Dump the trap each day until no more earwigs are found inside of it.
3. Borax and Wood
Earwigs are naturally drawn to wood piles because as wood gets wet, it decays; it’s cooler at the bottom of the wood pile next to the damp earth, and it’s dark.
If you have a wood pile near your garden or if you’re concerned about bringing earwigs into your home when you bring in firewood, you should treat your wood pile for earwigs.
The way to do this is to sprinkle borax on your wood pile. This will kill the earwigs. Be sure to watch your pets and small children around the woodpile when borax is applied.
You don’t want them to accidentally ingest it.
4. An Underground Trap
If you’d like to catch the earwigs underground, you can set a trap this way too.
Use equal parts soy sauce and oil. Place the liquid mixture into a plastic container with a lid. Poke holes in the lid large enough for the earwigs to get inside.
The soy sauce will draw the earwigs to the trap while the oil will stop them from being able to crawl back out.
Place the trap in the ground and check it each day. Empty it every morning into soapy water and reapply the trap until you’ve caught as many earwigs as possible.
5. Give Your Plants a Rub Down and a Spritz
Protecting the plants in your garden from earwigs requires two simple steps. Begin by applying petroleum jelly to the stems of each plant.
The earwigs won’t cross the jelly. Once you’ve applied this to the stems, give your garden a quick spritz of a rubbing alcohol and water mixture.
Use equal parts rubbing alcohol and water to create the mixture. Alcohol destroys the outside coating on an earwig.
6. Commercial Products
Preventing earwigs can be difficult because they live in every area. However, you can deter the pests by inviting their predators to your garden.
Create a yard welcoming to both toads and birds. They can help you to balance out the earwig population on your property in a natural way.
You can also deter earwigs from taking over your plants by not planting crops (especially the crops they love) near areas you know the earwigs will live.

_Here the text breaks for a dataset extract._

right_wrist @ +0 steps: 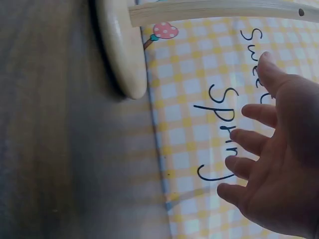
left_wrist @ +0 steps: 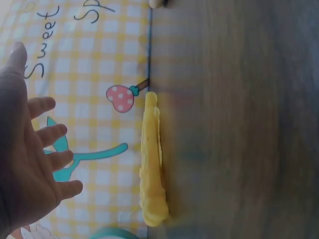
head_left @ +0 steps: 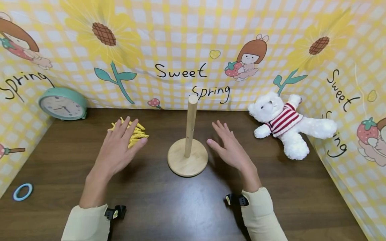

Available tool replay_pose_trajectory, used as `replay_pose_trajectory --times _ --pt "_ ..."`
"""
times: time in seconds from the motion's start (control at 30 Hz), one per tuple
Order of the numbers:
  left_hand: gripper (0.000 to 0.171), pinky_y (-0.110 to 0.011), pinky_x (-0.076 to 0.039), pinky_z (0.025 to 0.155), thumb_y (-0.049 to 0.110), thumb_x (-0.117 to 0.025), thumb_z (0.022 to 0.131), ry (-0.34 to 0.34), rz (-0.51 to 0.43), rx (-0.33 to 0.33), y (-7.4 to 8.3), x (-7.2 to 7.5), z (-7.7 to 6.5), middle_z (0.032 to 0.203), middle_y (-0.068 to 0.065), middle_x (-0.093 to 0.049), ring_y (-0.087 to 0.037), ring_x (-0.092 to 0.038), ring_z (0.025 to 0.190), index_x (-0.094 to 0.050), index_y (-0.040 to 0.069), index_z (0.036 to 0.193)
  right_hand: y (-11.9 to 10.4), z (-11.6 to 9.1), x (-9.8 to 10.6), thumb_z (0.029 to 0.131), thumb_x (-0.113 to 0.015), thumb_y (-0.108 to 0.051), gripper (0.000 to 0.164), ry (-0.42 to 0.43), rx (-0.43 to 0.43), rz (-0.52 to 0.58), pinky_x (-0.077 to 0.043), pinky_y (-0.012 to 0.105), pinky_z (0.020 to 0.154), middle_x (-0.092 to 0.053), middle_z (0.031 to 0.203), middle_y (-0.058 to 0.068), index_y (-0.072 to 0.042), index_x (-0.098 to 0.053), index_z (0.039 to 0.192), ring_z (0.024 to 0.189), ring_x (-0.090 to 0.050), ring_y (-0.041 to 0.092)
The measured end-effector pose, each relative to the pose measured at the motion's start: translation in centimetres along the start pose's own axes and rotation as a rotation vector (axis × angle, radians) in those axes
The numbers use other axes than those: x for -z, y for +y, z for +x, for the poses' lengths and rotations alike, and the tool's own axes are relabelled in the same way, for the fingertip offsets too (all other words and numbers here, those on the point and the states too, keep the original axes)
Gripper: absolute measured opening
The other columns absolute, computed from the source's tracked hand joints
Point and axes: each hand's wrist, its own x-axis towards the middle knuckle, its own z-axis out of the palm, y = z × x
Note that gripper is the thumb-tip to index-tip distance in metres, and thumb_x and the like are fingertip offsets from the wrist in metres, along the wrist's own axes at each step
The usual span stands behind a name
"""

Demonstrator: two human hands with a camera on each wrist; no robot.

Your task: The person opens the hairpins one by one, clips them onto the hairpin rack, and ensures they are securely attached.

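My left hand (head_left: pixel 116 149), fingers spread, hovers over a yellow bundle of thin, ridged strips (head_left: pixel 138 135) on the table and partly hides it in the head view. From the left wrist, the yellow bundle (left_wrist: pixel 152 169) lies low and long, apart from the fingers of the left hand (left_wrist: pixel 35 154). A pale wooden stand, with an upright post (head_left: pixel 191 127) on a round base (head_left: pixel 178 164), is between the hands. To its right, my right hand (head_left: pixel 232 149) is held in the air with fingers extended and nothing in them. The right wrist view shows the stand's base (right_wrist: pixel 119 55) beyond the fingers.
A white teddy bear (head_left: pixel 284 122) in a striped shirt lies at the back right. At the back left stands a mint green alarm clock (head_left: pixel 63 103). A blue ring (head_left: pixel 22 192) rests at the left. Patterned cloth walls (head_left: pixel 181 40) enclose the dark wooden table (head_left: pixel 169 207).
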Motion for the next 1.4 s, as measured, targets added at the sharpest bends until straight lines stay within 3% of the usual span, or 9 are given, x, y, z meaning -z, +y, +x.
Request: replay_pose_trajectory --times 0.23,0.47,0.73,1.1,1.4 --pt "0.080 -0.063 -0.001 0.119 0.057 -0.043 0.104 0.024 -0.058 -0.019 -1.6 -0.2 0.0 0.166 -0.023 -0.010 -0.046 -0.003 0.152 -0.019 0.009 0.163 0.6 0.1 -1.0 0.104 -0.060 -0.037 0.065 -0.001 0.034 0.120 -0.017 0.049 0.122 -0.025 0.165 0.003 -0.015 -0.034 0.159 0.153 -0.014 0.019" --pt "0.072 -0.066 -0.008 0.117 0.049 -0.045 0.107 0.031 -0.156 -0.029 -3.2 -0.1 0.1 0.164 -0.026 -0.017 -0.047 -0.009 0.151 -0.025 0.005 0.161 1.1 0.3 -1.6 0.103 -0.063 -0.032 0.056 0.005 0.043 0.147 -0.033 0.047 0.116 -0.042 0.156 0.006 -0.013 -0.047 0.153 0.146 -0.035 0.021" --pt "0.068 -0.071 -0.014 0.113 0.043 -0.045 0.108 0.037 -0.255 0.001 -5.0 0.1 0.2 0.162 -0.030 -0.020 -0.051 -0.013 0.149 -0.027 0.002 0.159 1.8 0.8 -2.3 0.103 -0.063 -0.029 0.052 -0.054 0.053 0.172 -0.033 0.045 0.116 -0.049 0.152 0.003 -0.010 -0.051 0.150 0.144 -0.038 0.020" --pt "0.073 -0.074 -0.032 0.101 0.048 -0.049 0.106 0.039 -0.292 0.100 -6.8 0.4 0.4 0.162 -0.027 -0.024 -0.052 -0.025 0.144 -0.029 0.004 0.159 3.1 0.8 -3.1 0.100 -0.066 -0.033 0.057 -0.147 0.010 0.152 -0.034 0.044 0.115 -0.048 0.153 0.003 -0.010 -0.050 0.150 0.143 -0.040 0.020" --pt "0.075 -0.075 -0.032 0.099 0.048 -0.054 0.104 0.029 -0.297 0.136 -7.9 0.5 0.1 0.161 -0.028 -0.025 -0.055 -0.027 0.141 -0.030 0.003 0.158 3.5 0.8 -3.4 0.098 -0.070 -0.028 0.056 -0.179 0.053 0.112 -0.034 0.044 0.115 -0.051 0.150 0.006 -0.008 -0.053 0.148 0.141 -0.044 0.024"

For instance, don’t put your garden or orchard near your shrubs or an area where ivy is prominent. Earwigs will navigate to these areas naturally, and they’ll move in on your crops if they’re closeby.
How Earwigs Can Benefit Your Garden
This last note is one for you to reflect on and each person may feel differently. Earwigs can be a help around your garden as much as they can be a nuisance.
They help control your aphid population because they eat them. During wet seasons you may have abnormally high numbers of earwigs in your garden where you have no choice but to fight back.
Yet, if you don’t see extreme damage in your garden caused by earwigs, you may choose to allow them to have the few plants they’re snacking on if they’re keeping your garden safe from aphids.
You might even consider planting a few extra lettuce plants or celery plants specifically for the earwigs to feast on.
This would allow you the same quantity of harvest as you were initially expecting and have a natural defense against aphids in your garden which lessens your workload.
It may not be a viable solution for everyone, but it’s certainly food for thought.
You now have an understanding of what an earwig looks like, how they can benefit your garden, how they can damage your garden, and how you can battle them if they are overpopulated.
Hopefully, this will equip you to protect your garden better and enjoy a greater harvest!